Estrategias y buenas prácticas para proyectos escalables
- Diagnóstico participativo temprano: mapear necesidades, fuentes de agua y actores antes de diseñar soluciones técnicas.
- Enfoque de gestión integrada de cuencas: vincular obras puntuales con medidas de conservación (reforestación, manejo de suelos) para asegurar proveeduría a mediano y largo plazo.
- Modelos financieros sostenibles: cofinanciamiento, fondos rotatorios y tarifas asequibles que permitan mantenimiento sin depender exclusivamente de donaciones.
- Monitoreo participativo: indicadores claros y participación comunitaria en seguimiento ambiental y social.
- Inclusión de género y juventud: metas explícitas para la participación de mujeres y jóvenes en gobernanza del agua.
- Transparencia en inversiones: reportes públicos y auditorías sociales para fortalecer confianza.
Riesgos y maneras de reducirlos
- Dependencia de la empresa: riesgo de que la comunidad quede sin soporte si concluye la inversión. Mitigación: transferencia gradual de responsabilidades y fortalecimiento de capacidades municipales.
- Percepción de captura: cuando beneficios no se distribuyen equitativamente. Mitigación: criterios claros de priorización y participación amplia.
- Impactos ambientales no previstos: posibilidad de alterar balance hídrico local. Mitigación: estudios ambientales participativos y medidas compensatorias.
Políticas públicas y el papel de la empresa
Una articulación sólida entre el Estado, las empresas y la sociedad civil puede potenciar de manera significativa los resultados; al establecer políticas públicas que impulsen esquemas de cofinanciamiento, lineamientos técnicos y procesos de consulta previa, se favorecen inversiones responsables y fácilmente replicables.

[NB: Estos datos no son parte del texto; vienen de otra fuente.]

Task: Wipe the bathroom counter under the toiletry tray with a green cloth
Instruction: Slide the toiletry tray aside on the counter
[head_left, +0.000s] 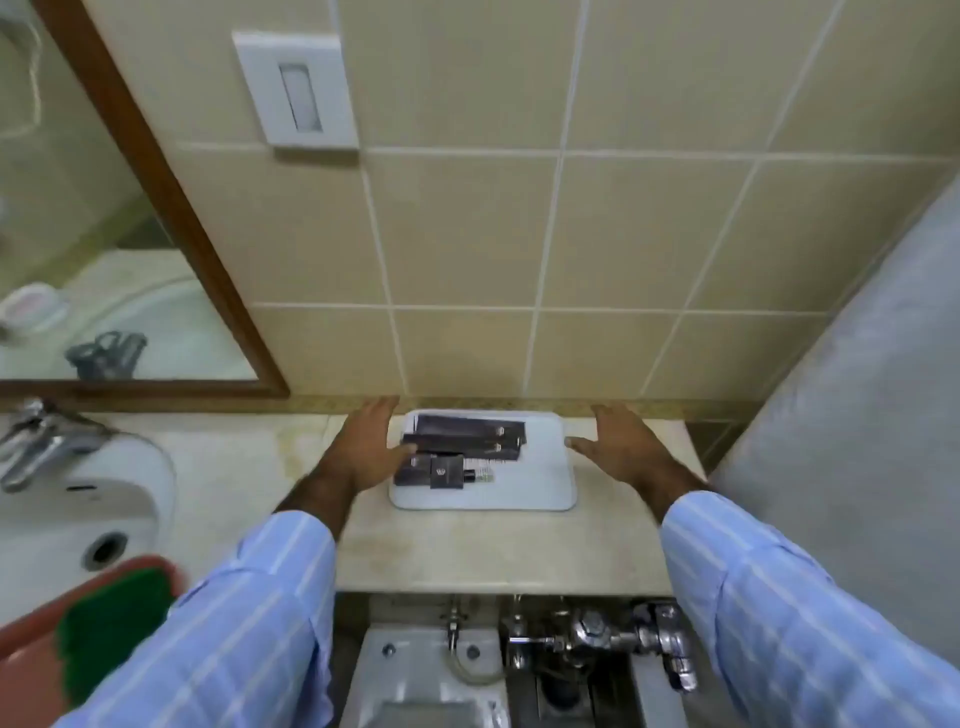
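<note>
A white toiletry tray (540, 483) with several dark boxes (467, 441) lies on the beige marble counter (467, 551) against the tiled wall. My left hand (366, 447) hovers at the tray's left edge, fingers spread, its thumb over the tray's left side. My right hand (618, 447) is open just right of the tray, thumb pointing toward its right edge. Neither hand holds anything. The green cloth (111, 629) lies in a red tub (31, 660) at the lower left, partly hidden by my left sleeve.
A white sink (78, 514) with a chrome tap (36, 441) sits to the left, below a wood-framed mirror (171, 218). Chrome flush plumbing (602, 639) and a toilet (421, 675) stand below the counter's front edge. A grey surface (857, 389) bounds the right side.
</note>
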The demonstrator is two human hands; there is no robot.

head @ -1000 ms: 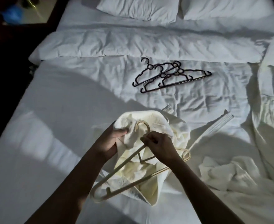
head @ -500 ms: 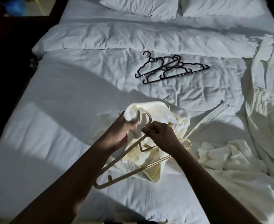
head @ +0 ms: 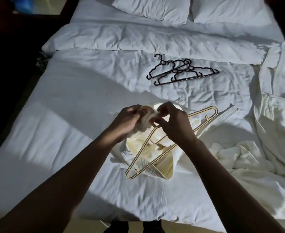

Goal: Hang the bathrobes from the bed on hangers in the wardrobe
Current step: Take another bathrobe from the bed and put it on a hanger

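Left hand (head: 128,121) grips bathrobe (head: 165,165) | right hand (head: 174,126) pinches hanger (head: 141,149) neck | hook partly hidden

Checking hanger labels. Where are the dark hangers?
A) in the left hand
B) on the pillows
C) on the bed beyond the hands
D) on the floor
C: the dark hangers lie piled on the bed, beyond the left hand and right hand gripping the cream hanger and bathrobe.

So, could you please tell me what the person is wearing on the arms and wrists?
Nothing that shows: the left arm and right arm are bare as far up as the picture reaches, with no sleeves, gloves, watch or bracelet. No ring is visible on the fingers, though the light is dim.
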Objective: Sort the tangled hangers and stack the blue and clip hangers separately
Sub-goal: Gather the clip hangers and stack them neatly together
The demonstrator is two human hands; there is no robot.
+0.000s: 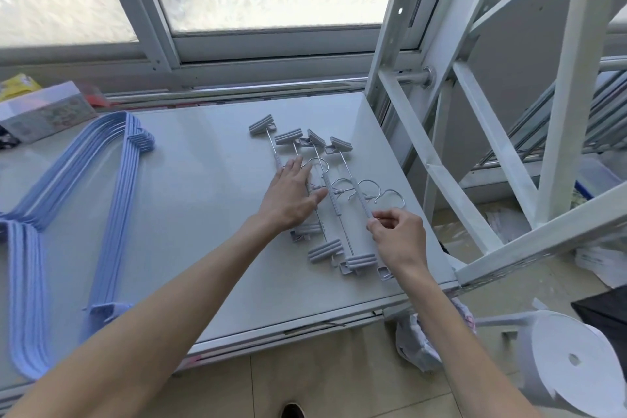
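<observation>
We're lining up grey metal-rod clip hangers (325, 200) side by side on pale grey tabletop (190, 200), near its right edge. Left hand (291, 197) lying flat and open, pressing leftmost hangers down, likely so they're not shifting. Right hand (400, 237) pinching rod of rightmost hanger between fingertips, probably nudging it parallel. Stack of light blue plastic hangers (68, 197) sitting well apart at left, already nested. Left palm covering some rods; exact hanger count unclear. Blue stack running out of frame at left.
</observation>
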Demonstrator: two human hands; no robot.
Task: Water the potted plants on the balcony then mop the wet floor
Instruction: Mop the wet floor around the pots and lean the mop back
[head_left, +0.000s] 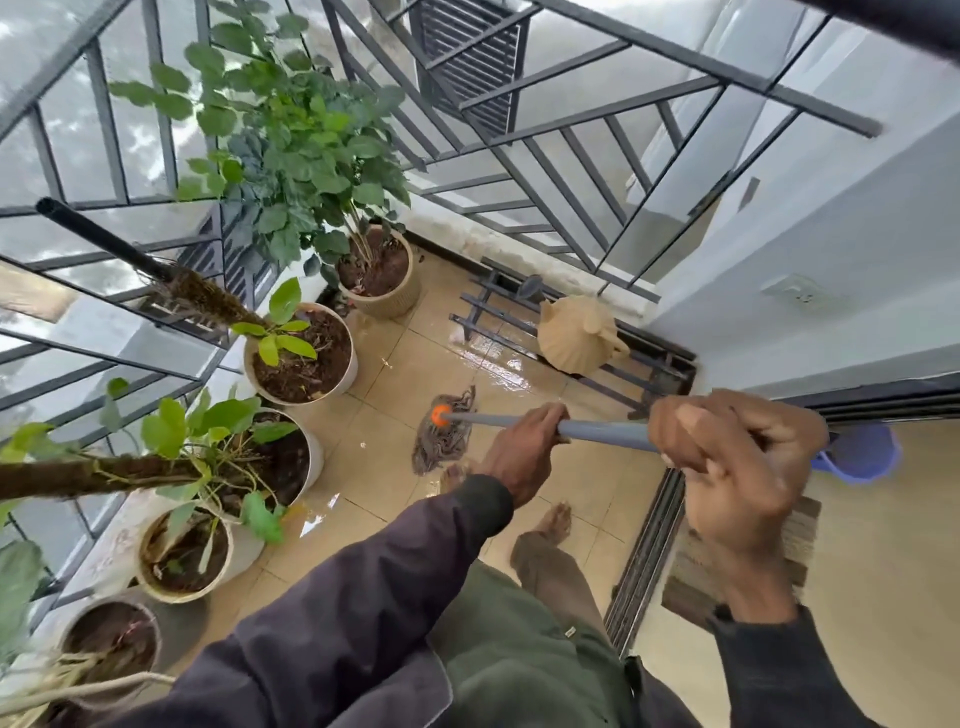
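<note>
A: What's nearest?

B: The right hand, fist closed around the upper part of the grey mop handle. Just ahead of it the left hand wraps the same handle lower down, dark sleeve trailing back.

A: And the mop itself?

B: The handle runs forward from the left hand to an orange collar. Under that, the mop head is a bundle of grey-brown strings, limp and spread flat on the beige tiles. Two bare feet stand below the left hand, one right beside the strings.

A: Is the floor wet?

B: Shiny patches lie just beyond the mop head and nearer, left of the feet.

A: Farther out?

B: Left of the hands, a row of pots holding dark soil and green leaves lines the railing. Beyond the hands a tan watering can sits on a dark metal grate. Behind the right hand, a blue bucket is partly hidden.
</note>
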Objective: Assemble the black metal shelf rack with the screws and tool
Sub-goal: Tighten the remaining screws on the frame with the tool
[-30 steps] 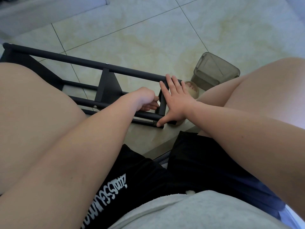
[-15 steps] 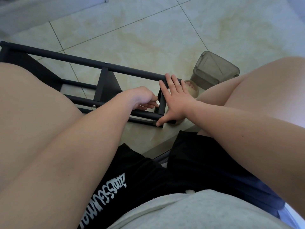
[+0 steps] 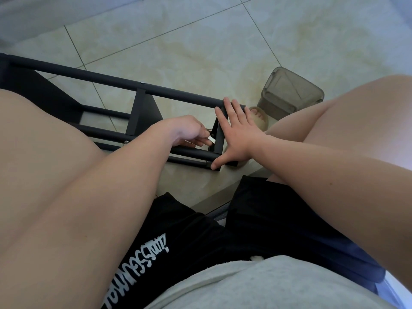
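On the tiled floor (image 3: pixel 178 41), between the person's knees, lies the black metal shelf rack (image 3: pixel 107 79). The left hand (image 3: pixel 187 130) pinches a small silvery tool (image 3: pixel 211 139) at the rack's end upright. The right hand (image 3: pixel 238 134) presses flat on that end, fingers spread. A grey plastic container (image 3: pixel 289 92) stands just beyond.

Loose black fabric shorts (image 3: pixel 256 219) with white stylised lettering (image 3: pixel 143 253) at seven o'clock; pale grey soft-knit top (image 3: pixel 256 284) at six o'clock; beige open-toed slipper (image 3: pixel 265 122) on one foot; forearms, left hand (image 3: pixel 189 132) and right hand (image 3: pixel 238 134) bare.
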`<state>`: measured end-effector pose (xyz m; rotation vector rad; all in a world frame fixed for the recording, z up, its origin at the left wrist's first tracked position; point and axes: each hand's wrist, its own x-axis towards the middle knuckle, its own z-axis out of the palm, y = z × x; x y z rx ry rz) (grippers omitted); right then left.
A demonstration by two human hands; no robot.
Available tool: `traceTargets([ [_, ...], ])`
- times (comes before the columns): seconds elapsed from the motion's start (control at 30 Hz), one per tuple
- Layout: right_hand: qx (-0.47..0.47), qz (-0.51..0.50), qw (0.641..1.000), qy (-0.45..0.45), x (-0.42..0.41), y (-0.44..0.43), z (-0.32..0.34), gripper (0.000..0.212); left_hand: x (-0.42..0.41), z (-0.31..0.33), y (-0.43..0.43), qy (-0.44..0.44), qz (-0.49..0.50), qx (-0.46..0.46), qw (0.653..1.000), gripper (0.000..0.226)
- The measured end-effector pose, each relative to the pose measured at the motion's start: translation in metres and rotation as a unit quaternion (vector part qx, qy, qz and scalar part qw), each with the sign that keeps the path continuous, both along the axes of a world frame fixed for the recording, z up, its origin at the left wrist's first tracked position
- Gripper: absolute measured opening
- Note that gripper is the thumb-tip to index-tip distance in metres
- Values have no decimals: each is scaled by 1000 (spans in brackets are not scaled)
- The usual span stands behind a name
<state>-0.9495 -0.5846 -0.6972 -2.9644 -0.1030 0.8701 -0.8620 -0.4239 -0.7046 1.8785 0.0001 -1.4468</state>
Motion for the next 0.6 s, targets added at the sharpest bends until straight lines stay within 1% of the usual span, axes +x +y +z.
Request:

A su vez, las empresas han de sincronizar sus programas de RSE con los planes locales de desarrollo y con los objetivos nacionales en materia de agua y saneamiento.
Las iniciativas de RSE vinculadas al agua en los Andes peruanos ponen en evidencia que la inversión técnica resulta esencial, aunque por sí sola no basta sin un diálogo auténtico y un fortalecimiento real de las capacidades locales. La sostenibilidad se consolida cuando las comunidades intervienen desde la etapa de diagnóstico hasta la fase operativa, cuando las soluciones consideran la complejidad ambiental y cultural de la sierra, y cuando la transparencia institucional convierte acciones aisladas en transformaciones duraderas. Impulsar una gobernanza sólida, asegurar la equidad y crear modelos financieros que se mantengan en el tiempo se vuelven pasos decisivos para que el acceso al agua actúe como motor de desarrollo y cohesión en los territorios andinos.